→ Requirement:
Check each line of the entries below for the string "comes" and state how many lines have it, with no other text.

→ Records from a dataset:
****************

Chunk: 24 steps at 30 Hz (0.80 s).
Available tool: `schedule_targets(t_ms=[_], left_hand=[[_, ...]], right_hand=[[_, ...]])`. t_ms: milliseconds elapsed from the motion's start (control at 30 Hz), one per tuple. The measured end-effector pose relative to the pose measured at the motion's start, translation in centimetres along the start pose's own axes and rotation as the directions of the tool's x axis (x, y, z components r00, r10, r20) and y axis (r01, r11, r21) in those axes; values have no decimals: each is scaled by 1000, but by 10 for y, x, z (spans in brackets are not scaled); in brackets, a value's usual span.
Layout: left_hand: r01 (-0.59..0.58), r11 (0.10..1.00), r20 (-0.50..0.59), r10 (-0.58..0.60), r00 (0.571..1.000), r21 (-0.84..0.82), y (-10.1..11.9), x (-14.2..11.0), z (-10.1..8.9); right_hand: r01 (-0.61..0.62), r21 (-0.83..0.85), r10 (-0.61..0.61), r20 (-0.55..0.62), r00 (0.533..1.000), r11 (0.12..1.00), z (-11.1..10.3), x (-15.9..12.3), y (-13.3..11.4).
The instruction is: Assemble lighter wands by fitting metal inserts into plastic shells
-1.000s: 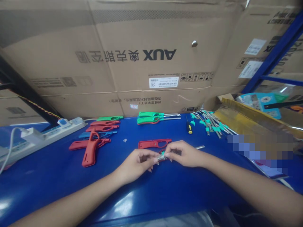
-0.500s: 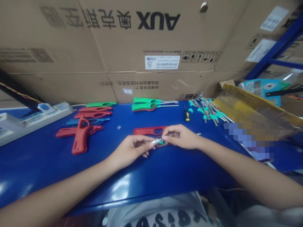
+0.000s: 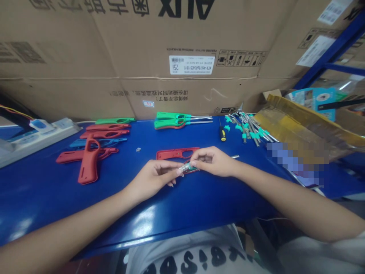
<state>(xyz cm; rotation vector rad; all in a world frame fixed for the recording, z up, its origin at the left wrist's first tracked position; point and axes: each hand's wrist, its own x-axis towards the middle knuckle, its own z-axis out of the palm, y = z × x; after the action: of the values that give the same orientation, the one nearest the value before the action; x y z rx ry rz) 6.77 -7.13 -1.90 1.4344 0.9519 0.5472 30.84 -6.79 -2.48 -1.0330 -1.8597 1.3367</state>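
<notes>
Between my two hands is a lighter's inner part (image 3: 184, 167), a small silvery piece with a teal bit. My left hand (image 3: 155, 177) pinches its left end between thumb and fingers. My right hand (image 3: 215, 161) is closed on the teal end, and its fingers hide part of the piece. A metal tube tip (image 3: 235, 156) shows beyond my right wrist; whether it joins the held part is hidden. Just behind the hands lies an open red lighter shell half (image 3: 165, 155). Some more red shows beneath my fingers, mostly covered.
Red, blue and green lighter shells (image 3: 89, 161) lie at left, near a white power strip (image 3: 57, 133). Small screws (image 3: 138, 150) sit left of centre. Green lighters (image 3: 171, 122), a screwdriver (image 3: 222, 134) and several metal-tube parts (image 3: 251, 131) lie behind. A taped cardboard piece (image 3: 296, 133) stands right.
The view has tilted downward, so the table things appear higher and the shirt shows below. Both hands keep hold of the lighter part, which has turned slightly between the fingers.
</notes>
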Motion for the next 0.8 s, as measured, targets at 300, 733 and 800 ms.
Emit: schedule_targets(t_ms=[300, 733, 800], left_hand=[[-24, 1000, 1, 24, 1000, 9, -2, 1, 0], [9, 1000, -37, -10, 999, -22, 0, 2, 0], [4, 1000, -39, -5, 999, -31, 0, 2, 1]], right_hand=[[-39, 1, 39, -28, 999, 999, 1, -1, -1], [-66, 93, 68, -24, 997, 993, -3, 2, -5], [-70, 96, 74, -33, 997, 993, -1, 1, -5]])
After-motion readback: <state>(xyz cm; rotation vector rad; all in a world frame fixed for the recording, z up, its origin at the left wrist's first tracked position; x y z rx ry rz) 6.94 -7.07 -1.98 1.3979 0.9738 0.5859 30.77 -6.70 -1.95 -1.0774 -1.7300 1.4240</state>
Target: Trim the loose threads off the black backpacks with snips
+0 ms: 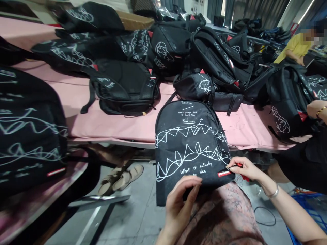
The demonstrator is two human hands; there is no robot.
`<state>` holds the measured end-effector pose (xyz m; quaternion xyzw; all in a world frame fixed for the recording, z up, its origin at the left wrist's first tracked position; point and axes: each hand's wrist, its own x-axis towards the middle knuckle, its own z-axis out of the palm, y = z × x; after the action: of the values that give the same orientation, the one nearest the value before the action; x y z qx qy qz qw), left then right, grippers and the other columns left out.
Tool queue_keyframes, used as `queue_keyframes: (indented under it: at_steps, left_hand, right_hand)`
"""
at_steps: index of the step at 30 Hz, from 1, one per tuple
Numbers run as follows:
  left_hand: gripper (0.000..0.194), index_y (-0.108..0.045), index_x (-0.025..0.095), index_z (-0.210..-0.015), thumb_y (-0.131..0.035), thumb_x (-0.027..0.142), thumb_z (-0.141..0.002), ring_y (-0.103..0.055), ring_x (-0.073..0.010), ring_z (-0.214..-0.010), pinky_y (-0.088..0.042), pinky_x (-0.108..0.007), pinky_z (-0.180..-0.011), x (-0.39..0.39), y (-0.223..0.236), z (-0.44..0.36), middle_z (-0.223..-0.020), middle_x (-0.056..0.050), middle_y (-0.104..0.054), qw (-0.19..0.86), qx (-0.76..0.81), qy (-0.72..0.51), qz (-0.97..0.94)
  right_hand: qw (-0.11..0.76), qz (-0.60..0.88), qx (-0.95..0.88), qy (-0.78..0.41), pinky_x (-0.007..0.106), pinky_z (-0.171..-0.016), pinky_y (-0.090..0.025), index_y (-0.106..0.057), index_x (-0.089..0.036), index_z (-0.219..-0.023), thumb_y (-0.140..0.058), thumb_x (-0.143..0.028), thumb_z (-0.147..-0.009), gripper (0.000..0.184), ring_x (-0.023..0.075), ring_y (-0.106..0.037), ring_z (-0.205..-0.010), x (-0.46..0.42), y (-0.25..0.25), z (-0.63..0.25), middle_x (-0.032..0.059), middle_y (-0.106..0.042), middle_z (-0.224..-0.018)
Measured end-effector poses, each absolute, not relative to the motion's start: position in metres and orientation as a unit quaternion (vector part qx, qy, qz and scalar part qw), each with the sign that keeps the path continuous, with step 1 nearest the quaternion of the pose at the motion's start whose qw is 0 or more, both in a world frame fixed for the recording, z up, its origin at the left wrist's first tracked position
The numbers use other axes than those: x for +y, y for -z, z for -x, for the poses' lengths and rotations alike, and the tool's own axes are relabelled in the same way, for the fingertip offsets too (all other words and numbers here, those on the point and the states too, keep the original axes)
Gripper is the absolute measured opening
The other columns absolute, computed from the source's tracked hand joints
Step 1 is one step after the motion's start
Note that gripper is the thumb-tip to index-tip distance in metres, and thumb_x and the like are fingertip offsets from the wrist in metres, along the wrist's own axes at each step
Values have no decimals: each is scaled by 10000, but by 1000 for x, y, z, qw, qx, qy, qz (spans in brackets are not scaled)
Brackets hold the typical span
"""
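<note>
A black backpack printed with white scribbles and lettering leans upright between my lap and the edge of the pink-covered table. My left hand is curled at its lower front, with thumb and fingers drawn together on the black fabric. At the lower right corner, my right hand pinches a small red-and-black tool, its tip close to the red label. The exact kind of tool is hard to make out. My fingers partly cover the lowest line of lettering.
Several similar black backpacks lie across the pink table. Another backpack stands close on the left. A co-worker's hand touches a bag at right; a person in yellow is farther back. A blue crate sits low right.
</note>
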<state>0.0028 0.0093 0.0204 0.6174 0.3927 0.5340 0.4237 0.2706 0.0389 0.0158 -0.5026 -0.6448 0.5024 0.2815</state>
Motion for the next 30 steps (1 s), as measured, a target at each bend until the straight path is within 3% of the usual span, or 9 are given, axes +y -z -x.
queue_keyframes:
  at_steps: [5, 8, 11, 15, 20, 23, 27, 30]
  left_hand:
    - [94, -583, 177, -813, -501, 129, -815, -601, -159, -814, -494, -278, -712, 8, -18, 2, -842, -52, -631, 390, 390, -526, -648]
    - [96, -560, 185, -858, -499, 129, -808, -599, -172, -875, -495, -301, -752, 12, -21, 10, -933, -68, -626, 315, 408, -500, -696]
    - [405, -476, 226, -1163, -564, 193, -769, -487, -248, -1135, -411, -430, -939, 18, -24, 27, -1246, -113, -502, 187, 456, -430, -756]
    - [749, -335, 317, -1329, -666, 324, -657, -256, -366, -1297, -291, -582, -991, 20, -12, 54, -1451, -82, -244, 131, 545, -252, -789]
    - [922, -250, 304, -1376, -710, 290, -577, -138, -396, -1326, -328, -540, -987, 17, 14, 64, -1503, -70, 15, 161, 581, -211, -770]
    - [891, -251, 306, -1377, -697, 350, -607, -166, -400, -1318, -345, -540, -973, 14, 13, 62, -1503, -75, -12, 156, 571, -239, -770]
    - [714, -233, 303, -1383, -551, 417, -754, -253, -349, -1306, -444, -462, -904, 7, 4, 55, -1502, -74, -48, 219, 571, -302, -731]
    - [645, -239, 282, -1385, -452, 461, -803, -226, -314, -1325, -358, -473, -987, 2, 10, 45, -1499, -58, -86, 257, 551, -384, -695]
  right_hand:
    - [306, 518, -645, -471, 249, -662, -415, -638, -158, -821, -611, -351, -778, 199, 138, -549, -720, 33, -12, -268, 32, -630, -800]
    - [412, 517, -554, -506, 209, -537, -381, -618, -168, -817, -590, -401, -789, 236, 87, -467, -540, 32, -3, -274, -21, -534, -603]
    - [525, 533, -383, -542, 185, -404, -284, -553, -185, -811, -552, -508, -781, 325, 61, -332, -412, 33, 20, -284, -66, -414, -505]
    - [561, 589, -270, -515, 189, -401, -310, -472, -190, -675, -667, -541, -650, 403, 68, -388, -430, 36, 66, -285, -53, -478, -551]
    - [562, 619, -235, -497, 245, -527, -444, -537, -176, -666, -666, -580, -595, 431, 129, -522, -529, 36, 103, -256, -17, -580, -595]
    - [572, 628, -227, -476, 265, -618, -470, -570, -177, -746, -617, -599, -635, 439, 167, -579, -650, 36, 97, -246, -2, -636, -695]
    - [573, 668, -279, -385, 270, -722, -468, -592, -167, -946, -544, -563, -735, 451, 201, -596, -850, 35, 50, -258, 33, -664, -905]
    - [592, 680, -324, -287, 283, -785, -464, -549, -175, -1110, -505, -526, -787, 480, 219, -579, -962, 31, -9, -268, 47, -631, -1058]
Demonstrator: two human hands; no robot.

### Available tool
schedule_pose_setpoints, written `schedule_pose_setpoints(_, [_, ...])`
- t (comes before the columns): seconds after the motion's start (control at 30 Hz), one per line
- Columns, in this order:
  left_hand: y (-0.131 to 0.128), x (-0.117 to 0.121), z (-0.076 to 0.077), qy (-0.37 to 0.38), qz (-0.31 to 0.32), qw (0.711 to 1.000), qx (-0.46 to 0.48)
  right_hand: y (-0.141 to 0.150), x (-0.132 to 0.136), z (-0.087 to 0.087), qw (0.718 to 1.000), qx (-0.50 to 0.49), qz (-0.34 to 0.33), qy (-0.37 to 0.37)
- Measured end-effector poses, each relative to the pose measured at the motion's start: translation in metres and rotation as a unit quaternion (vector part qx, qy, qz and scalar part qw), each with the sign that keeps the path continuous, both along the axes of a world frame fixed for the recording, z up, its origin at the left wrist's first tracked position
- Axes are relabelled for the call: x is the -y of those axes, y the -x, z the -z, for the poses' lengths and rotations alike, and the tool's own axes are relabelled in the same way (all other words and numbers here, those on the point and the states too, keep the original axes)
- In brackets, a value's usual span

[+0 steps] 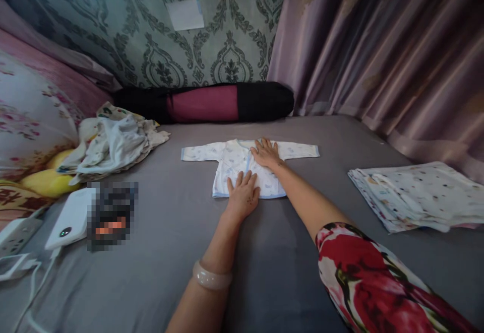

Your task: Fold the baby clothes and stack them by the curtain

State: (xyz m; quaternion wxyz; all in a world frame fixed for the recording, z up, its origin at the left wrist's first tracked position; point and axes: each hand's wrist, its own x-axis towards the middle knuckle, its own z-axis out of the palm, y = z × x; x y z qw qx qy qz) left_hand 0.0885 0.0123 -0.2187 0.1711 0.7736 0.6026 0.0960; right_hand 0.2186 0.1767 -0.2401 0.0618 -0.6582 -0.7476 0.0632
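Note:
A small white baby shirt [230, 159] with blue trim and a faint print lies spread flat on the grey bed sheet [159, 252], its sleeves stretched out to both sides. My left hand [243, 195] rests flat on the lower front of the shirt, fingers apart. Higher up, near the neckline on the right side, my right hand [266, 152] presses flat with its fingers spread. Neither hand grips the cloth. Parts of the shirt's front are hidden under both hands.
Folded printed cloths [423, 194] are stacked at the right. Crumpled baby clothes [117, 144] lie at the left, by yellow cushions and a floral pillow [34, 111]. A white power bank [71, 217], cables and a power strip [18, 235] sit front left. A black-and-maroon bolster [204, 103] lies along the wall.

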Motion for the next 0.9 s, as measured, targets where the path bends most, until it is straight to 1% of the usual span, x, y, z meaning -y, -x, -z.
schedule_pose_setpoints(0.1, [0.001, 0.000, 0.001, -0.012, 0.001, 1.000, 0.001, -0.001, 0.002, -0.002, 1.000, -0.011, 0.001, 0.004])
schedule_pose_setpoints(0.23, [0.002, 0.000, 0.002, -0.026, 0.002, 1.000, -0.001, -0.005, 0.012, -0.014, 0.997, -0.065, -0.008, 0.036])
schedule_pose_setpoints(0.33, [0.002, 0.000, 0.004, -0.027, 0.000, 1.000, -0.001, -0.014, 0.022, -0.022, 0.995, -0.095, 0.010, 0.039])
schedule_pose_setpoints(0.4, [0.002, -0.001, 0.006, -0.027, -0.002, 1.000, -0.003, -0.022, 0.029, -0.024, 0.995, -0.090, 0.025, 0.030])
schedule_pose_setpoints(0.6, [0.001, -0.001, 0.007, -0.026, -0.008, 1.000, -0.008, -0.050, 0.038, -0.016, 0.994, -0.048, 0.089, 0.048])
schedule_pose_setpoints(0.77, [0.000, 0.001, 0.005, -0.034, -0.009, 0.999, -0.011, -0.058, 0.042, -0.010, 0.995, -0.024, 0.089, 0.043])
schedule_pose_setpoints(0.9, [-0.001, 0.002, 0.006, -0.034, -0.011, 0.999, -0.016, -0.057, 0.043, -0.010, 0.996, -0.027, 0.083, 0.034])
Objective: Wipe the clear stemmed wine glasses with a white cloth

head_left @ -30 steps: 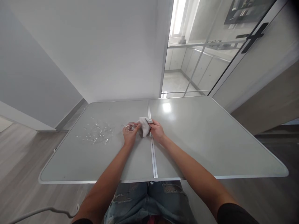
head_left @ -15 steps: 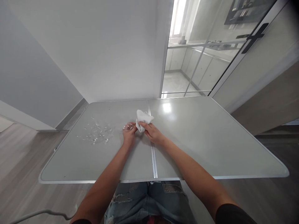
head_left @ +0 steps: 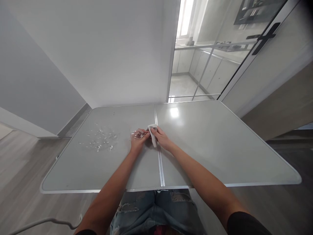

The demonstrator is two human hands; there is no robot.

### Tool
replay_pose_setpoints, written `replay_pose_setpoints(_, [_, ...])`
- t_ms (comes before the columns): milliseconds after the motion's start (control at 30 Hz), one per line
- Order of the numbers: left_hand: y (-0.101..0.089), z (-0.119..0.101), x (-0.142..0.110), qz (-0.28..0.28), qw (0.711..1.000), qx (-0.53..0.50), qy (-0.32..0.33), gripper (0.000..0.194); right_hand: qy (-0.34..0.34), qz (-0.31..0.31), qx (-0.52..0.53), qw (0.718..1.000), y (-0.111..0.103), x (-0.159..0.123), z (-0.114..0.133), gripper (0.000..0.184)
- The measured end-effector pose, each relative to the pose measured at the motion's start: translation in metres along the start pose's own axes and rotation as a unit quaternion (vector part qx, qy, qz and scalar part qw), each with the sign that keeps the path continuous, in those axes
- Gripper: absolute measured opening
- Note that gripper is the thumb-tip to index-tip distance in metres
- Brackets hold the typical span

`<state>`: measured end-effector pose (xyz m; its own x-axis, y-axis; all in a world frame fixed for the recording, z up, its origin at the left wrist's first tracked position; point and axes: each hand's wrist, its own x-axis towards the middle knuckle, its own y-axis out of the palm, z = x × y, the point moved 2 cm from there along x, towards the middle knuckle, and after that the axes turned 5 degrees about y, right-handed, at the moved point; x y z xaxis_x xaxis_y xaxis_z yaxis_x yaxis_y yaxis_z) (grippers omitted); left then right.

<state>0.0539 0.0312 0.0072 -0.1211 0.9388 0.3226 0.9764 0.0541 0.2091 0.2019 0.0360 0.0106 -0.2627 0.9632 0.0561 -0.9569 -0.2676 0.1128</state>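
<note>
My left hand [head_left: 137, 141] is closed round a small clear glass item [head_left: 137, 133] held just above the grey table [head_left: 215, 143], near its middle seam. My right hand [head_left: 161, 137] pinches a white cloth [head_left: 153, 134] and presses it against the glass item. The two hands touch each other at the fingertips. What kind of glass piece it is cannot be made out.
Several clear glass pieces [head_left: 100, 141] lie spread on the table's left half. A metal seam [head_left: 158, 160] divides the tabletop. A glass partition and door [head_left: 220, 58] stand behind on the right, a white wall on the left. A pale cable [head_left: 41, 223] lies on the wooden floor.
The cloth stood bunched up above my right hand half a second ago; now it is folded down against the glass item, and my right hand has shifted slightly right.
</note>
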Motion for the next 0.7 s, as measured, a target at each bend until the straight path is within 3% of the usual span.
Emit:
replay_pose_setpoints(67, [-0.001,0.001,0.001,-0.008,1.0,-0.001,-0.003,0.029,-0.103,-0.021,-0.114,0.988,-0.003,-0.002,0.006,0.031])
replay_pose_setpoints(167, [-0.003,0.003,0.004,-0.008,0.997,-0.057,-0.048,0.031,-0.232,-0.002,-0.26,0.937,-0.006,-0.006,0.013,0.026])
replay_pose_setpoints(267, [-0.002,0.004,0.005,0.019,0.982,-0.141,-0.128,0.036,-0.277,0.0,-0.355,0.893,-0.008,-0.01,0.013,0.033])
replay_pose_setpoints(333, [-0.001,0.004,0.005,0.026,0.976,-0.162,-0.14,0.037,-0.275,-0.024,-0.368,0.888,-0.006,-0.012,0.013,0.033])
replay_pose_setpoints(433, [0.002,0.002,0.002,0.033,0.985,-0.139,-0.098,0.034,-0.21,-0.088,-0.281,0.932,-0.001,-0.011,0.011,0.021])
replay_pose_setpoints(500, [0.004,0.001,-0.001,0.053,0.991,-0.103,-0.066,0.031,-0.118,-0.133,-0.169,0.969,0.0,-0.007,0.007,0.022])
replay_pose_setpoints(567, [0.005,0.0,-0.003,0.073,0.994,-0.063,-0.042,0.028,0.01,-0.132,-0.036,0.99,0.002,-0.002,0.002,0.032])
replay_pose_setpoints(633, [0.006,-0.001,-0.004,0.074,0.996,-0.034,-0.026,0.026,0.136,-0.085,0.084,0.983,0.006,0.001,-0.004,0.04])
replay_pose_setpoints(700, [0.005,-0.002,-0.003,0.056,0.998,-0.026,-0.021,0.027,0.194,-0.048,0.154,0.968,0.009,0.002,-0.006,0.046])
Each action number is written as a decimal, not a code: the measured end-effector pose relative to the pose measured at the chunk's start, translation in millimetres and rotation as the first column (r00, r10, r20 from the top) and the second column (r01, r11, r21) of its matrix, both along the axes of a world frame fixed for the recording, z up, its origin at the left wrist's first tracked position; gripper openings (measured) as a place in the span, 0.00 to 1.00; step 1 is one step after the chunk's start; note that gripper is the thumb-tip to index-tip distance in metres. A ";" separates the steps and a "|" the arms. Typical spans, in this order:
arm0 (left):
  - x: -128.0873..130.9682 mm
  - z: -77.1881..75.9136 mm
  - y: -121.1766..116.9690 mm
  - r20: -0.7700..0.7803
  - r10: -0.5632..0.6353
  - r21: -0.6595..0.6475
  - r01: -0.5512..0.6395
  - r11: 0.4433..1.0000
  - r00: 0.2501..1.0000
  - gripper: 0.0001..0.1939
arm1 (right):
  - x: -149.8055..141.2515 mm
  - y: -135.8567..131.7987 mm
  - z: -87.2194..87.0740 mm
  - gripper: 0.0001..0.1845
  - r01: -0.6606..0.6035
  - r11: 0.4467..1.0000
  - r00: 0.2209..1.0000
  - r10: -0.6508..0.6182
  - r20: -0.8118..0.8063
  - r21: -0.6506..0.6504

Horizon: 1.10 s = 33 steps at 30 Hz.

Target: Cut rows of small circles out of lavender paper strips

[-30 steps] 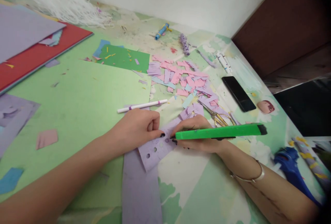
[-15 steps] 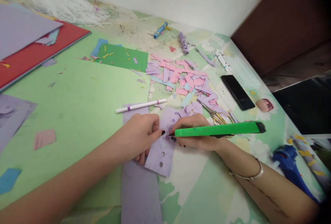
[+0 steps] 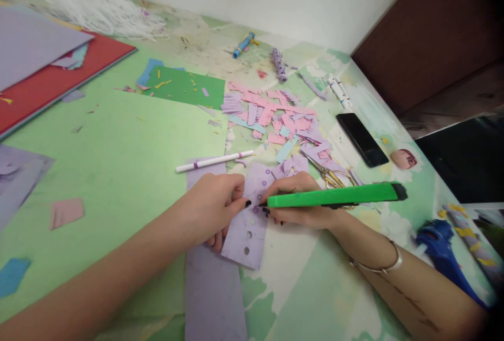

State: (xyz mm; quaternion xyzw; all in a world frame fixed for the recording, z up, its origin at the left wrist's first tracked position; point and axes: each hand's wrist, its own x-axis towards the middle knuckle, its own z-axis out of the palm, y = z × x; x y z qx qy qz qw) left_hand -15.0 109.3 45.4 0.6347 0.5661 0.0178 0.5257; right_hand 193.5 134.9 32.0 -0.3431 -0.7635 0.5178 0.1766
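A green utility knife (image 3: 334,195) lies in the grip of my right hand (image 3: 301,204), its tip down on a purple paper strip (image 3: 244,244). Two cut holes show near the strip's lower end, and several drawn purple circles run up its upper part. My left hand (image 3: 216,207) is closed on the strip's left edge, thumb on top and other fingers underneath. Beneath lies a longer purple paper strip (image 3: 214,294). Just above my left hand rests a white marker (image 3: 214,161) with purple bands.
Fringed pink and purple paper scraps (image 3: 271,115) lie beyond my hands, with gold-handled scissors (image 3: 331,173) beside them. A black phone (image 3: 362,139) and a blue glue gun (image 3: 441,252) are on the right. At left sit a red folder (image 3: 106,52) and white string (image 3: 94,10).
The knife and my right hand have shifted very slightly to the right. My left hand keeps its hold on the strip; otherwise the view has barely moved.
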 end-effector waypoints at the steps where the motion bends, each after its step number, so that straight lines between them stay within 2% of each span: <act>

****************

→ Response to the task:
2